▶ _Problem to work on_
Among the lines of the data, copy those that hold "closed".

▶ _Material for the task_
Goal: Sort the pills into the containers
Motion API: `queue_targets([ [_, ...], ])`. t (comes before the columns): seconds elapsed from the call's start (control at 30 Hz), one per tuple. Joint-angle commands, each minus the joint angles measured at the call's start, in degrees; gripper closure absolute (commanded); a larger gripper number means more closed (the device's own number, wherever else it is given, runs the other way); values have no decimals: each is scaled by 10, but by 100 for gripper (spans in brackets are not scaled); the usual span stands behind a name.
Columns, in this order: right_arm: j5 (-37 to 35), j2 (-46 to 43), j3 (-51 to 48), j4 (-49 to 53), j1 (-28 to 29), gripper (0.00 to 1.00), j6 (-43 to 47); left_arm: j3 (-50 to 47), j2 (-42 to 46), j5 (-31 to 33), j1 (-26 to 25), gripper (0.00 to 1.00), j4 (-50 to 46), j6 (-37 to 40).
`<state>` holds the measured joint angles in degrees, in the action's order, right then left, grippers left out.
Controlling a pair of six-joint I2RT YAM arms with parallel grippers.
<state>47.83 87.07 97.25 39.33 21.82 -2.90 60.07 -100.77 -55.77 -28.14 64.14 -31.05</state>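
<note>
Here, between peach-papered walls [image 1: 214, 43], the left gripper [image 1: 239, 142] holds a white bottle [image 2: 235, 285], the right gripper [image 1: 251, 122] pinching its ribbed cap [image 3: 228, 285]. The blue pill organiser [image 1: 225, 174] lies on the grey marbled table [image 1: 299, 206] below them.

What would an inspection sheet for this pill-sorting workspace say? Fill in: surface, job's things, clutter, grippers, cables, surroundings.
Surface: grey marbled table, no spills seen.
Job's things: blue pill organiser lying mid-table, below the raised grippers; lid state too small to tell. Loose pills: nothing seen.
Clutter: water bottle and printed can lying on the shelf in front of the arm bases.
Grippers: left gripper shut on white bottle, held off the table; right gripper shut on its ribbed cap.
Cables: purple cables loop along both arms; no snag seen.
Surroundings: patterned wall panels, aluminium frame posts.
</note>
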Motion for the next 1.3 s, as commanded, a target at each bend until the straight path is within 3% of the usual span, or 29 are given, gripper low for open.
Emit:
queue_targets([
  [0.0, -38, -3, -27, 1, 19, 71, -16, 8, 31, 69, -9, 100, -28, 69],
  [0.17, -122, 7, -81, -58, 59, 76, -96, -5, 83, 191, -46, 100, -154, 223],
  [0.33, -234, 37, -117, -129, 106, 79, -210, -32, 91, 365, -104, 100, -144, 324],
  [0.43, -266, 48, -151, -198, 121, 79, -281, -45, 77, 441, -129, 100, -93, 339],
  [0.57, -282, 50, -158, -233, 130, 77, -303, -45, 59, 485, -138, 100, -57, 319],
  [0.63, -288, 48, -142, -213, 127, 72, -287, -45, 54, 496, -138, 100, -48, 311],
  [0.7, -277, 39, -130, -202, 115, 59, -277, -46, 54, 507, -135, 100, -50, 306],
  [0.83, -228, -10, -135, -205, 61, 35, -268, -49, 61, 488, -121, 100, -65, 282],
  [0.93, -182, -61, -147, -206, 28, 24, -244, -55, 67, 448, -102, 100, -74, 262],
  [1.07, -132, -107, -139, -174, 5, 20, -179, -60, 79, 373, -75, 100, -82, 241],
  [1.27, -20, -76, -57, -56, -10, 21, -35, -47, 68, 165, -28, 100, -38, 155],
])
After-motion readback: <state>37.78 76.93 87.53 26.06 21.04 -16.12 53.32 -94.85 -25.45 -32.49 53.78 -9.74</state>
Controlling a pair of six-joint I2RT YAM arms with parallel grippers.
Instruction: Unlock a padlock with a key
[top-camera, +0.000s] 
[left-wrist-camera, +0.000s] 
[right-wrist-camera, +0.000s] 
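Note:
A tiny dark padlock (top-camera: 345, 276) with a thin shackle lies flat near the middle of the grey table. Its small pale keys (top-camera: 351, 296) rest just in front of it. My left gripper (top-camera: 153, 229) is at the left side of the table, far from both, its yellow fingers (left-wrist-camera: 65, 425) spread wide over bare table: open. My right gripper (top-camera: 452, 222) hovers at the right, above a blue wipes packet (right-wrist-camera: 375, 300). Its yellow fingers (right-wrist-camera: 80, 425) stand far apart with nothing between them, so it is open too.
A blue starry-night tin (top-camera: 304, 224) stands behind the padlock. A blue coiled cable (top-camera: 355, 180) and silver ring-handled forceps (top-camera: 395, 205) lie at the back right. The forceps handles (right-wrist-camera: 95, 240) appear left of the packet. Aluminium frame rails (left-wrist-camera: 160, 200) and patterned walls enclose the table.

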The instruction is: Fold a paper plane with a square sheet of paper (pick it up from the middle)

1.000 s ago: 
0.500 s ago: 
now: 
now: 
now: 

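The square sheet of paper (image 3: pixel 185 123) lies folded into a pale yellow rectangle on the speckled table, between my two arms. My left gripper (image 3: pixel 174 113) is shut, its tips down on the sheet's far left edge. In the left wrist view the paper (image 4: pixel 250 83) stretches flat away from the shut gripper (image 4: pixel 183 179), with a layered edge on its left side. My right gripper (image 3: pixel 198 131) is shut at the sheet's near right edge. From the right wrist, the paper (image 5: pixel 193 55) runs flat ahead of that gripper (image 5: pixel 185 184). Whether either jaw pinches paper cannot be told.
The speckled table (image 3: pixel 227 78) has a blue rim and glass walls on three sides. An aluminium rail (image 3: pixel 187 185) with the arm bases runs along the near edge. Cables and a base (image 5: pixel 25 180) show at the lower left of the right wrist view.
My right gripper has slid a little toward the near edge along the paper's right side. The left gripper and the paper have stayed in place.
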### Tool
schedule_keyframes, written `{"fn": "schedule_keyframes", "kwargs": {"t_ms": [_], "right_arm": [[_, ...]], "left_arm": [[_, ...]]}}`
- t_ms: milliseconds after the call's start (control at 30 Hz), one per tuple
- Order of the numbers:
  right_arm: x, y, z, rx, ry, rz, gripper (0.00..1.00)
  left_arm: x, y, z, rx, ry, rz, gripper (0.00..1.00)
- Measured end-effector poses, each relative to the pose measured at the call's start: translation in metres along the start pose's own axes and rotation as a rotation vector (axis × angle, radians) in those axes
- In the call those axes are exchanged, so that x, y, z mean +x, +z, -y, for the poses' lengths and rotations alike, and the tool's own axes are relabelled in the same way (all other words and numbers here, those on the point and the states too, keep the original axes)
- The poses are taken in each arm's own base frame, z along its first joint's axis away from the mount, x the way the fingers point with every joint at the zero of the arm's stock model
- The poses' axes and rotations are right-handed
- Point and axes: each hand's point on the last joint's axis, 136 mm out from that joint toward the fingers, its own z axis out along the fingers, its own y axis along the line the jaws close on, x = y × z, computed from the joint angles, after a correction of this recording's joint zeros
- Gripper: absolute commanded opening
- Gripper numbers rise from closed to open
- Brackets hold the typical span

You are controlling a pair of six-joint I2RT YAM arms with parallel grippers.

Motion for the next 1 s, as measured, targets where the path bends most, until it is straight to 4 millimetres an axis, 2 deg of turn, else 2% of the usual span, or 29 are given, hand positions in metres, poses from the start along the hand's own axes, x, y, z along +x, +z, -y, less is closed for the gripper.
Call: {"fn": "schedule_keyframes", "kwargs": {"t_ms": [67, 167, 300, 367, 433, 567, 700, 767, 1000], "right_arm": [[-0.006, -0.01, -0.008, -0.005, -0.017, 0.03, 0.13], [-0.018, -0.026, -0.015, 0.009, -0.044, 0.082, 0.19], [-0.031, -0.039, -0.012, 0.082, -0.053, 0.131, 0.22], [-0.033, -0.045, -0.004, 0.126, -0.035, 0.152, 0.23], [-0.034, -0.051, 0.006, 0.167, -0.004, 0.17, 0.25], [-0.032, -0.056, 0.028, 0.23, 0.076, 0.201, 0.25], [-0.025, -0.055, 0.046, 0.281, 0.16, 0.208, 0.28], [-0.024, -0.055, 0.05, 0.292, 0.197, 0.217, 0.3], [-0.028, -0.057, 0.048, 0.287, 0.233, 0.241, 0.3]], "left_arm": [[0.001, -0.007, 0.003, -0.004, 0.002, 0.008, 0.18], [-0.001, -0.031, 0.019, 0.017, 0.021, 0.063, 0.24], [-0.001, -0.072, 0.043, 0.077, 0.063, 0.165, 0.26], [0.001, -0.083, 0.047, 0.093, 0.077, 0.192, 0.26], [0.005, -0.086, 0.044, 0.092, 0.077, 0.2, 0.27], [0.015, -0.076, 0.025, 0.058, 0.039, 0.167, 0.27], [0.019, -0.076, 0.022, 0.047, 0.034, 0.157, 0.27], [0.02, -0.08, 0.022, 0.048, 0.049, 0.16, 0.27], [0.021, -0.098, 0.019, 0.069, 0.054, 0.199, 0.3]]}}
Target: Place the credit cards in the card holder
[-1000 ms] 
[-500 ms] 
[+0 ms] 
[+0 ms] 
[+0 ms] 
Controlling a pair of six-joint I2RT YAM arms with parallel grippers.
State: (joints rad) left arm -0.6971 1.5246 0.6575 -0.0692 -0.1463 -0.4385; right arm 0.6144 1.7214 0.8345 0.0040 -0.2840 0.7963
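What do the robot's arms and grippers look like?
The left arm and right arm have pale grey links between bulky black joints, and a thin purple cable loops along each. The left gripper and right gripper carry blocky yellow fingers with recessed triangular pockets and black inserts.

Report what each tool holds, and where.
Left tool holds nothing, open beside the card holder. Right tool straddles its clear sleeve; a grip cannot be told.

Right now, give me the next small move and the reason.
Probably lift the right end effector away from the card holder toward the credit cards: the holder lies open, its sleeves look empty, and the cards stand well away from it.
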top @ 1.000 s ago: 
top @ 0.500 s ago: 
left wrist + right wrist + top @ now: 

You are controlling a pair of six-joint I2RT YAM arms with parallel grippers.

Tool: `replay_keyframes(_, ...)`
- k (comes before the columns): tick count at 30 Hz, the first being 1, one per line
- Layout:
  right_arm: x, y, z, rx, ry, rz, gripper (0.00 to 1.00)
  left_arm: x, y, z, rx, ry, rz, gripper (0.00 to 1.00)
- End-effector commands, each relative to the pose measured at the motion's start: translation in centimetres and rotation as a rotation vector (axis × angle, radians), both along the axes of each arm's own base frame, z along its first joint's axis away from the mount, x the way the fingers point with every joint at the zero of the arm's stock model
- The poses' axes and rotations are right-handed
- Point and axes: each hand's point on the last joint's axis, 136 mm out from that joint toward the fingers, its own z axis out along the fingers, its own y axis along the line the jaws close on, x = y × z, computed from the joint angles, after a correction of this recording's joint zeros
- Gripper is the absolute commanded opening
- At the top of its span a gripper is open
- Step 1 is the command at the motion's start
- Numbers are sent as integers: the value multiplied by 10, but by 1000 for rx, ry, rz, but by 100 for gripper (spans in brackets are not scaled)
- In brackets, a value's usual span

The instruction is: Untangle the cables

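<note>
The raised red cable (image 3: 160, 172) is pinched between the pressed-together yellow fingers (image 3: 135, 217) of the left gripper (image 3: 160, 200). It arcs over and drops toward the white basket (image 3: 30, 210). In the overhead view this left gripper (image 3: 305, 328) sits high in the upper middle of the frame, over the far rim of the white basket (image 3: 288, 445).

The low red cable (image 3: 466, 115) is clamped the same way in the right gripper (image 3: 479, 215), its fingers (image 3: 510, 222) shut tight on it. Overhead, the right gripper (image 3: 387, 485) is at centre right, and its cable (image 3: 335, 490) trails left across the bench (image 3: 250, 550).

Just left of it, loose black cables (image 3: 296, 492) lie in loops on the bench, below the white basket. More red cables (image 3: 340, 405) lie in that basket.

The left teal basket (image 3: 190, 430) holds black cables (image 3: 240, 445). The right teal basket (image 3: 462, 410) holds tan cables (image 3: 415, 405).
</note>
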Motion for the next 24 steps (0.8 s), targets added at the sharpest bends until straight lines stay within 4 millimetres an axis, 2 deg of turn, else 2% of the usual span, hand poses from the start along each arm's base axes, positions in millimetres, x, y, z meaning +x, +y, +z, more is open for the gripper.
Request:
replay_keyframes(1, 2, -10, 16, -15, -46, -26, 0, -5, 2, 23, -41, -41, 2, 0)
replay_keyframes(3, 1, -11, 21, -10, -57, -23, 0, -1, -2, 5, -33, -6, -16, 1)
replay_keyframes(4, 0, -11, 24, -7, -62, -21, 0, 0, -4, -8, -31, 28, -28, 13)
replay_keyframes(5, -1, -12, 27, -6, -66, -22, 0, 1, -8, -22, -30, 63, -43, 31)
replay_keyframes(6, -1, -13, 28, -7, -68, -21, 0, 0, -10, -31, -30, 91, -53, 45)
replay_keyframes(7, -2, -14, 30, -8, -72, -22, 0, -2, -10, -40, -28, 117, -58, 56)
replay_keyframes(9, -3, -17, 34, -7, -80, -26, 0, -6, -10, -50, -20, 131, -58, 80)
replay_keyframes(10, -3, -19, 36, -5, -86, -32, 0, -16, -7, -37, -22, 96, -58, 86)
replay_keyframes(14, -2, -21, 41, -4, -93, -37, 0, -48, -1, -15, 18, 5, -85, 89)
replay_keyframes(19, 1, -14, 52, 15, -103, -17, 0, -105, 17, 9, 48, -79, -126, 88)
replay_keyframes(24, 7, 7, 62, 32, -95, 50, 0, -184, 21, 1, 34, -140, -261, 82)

▶ _Answer space_
Motion API: `queue_targets([ [_, ...], ])`. t (comes before the columns): seconds elapsed from the call's start (control at 30 Hz), one per tuple. Joint-angle commands, each minus the joint angles measured at the call's start, in degrees; gripper closure absolute (commanded); a larger gripper number means more closed (the device's own number, wherever else it is given, runs the other way); values have no decimals: each is scaled by 10, but by 100 for gripper (spans in brackets are not scaled); the usual span stands behind a name.
- Gripper numbers rise from closed to open
Motion for the next 1 s, as measured, targets where the path bends most, until it is straight to 4 millimetres an axis, 2 deg of turn, else 2% of the usual span, or 29 are given, hand positions in metres, poses from the start along the hand's own axes, x, y, z along +x, +z, -y, less is closed for the gripper.

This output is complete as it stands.